What is your view of the death sentence in the Shakti Mills case?
The Shakti Mills judgment throws up a new, grave inconsistency in the law - for murder, death penalty may only be passed in the rarest of rare case, but as of last year it can be awarded for any and all repeat cases of rape. So the death sentence is more likely for repeat rape than murder. Ujjwal Nikam, the prosecutor in the case, is reported to have argued for the death sentence because "survival without honour and chastity is no survival at all". The jurisprudential difference between the two positions isn't based on a thought out legal philosophy. It comes from a patriarchal belief that a woman raped is worse than a woman dead. This legal anomaly ignores also the interests of women in increasing the likelihood that a victim will not just be raped but raped and killed.
Do you think the death penalty acts as a deterrent for future criminals?
There's no data to conclude that capital punishment deters violent crime. In fact, some studies show that an upsurge in murder in the US occurred in states that reinstated capital punishment in the 1970s and 1980s. Cultures with high levels of violence and an inclination toward vengeance, experience an increased murder rate following executions - a brutalising effect. A person can be legally killed by the state for murder - in the rarest of rare case, causing rape and coma or a second rape. In the last case there is an incentive problem - death penalty for rape and murder means the rapist is incentivised to rape and kill the victim, especially given the importance of a survivor's testimony in the trial. Some say that the death penalty sends a clear message but what exactly is this clear message?
India is one of the foremost countries in the world, including China, Saudi Arabia and the US, which still award the death penalty.
We are behind 140 countries on this. Nepal abolished the death sentence in 1997; Bhutan abolished it in 2004. We are now in a miniscule minority of nations that have increased the ambit of the death penalty with the Criminal Law Amendment Bill 2013, allowing it for some rapes, and death sentences have risen in the recent past. The Supreme Court standard of appeasing the "collective conscience" of the people to justify such killing is problematic, a constitutional right to life can't be sacrificed to satisfy a perception of mob justice. There is no sure way to determine the collective conscience in any case. Polls show that the country split pretty much down the middle on this issue. Trial court awards of the death sentence vary wildly from case to case. There are some cases of extreme brutality where the death penalty has not been applied, and we have less brutal cases where it has been applied.

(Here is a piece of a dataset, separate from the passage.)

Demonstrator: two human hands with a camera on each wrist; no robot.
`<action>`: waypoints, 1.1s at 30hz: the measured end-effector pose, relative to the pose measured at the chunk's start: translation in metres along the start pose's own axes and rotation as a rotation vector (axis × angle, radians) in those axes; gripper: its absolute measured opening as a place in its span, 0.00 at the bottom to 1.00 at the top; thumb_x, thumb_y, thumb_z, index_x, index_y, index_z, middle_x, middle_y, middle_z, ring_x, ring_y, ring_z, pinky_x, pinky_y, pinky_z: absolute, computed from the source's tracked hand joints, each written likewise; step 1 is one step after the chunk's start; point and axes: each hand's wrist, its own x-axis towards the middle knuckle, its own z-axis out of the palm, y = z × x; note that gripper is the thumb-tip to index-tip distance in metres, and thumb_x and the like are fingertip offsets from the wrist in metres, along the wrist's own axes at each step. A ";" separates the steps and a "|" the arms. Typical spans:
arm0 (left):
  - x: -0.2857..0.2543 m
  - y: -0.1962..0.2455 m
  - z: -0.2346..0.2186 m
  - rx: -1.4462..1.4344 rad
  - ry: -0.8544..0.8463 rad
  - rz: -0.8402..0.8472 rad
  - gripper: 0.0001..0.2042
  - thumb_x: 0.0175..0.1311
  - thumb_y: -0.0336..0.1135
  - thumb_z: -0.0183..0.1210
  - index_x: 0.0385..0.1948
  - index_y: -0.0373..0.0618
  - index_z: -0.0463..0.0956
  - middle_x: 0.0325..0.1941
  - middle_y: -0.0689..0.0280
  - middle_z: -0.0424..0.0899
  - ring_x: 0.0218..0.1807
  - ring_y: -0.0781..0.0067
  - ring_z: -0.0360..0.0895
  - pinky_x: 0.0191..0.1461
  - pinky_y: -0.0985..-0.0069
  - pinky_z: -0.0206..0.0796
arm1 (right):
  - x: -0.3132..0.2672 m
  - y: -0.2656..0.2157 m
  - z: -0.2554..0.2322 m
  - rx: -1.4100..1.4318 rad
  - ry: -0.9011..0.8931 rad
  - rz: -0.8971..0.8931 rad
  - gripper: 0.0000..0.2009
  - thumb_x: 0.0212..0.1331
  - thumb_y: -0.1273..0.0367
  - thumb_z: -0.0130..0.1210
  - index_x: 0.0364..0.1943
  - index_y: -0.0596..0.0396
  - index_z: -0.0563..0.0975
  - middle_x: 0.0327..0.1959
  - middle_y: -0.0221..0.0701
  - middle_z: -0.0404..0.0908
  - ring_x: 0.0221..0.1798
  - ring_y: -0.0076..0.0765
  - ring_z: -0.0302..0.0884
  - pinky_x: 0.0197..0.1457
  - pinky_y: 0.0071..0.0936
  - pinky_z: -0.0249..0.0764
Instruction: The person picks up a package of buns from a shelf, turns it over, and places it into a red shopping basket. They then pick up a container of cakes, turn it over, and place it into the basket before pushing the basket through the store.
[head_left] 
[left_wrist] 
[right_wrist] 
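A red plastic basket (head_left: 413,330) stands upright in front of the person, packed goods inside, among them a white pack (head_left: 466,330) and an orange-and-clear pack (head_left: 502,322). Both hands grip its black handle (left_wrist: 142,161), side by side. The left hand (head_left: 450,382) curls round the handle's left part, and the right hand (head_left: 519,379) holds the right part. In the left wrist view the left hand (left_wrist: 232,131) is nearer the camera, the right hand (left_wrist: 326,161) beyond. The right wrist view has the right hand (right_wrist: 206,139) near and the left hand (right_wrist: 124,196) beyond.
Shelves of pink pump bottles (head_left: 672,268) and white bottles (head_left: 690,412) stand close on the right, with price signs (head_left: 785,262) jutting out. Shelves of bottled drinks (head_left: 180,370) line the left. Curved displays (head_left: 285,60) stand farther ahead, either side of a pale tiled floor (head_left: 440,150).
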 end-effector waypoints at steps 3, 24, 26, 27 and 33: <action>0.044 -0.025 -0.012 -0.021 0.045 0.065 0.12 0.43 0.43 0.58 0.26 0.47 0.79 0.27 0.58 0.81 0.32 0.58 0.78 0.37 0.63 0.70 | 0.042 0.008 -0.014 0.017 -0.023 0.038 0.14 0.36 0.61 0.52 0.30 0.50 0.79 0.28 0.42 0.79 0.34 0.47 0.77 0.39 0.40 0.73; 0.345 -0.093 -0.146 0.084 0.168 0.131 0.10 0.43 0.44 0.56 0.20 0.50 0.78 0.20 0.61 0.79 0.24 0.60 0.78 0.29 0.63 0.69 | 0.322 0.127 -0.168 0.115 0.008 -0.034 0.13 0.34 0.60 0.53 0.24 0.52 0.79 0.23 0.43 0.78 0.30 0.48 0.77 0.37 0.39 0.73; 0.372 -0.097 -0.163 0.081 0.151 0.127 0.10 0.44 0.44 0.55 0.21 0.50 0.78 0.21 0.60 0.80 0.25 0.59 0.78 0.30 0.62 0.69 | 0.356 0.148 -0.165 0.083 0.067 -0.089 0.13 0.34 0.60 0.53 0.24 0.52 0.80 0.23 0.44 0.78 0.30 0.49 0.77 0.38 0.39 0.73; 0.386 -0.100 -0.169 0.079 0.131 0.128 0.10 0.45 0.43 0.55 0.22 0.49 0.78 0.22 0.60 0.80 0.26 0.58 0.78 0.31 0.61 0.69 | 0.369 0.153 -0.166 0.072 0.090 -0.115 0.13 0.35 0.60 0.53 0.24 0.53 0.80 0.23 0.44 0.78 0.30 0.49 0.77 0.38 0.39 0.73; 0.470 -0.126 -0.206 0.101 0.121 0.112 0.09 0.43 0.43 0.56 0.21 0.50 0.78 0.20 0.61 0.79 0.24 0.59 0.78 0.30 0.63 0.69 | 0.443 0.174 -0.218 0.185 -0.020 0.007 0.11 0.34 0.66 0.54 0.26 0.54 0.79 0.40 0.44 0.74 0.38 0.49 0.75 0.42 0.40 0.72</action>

In high profile cases, does public opinion sway the verdict?
Some trial court sentences may be influenced by demonstrations or even primetime news pieces, with the "collective conscience" reasoning and the "rarest of rare" standard being confused with brutality. Even in the Bhullar case, one SC judge had acquitted him, while two had convicted him. Had the SC not set aside his death sentence on grounds of delay and mental illness, it is entirely possible that his life would have been taken away.
What do you think then, is the best way forward?
The death penalty has to be abolished. It is inconsistent with our true democratic constitutional values. After the Delhi gang rape case, in particular, there have been many bloodthirsty cries from a lot of politicians in favour of the death penalty. What we need to realise is that sentencing is one tiny aspect in terms of effective prosecution of crime. Criminology studies have shown that what works is swift and certain justice as opposed to extreme sentences. There have also been no mass-funded public education campaigns to transform the culture of misogyny and sexual violence and discrimination against women.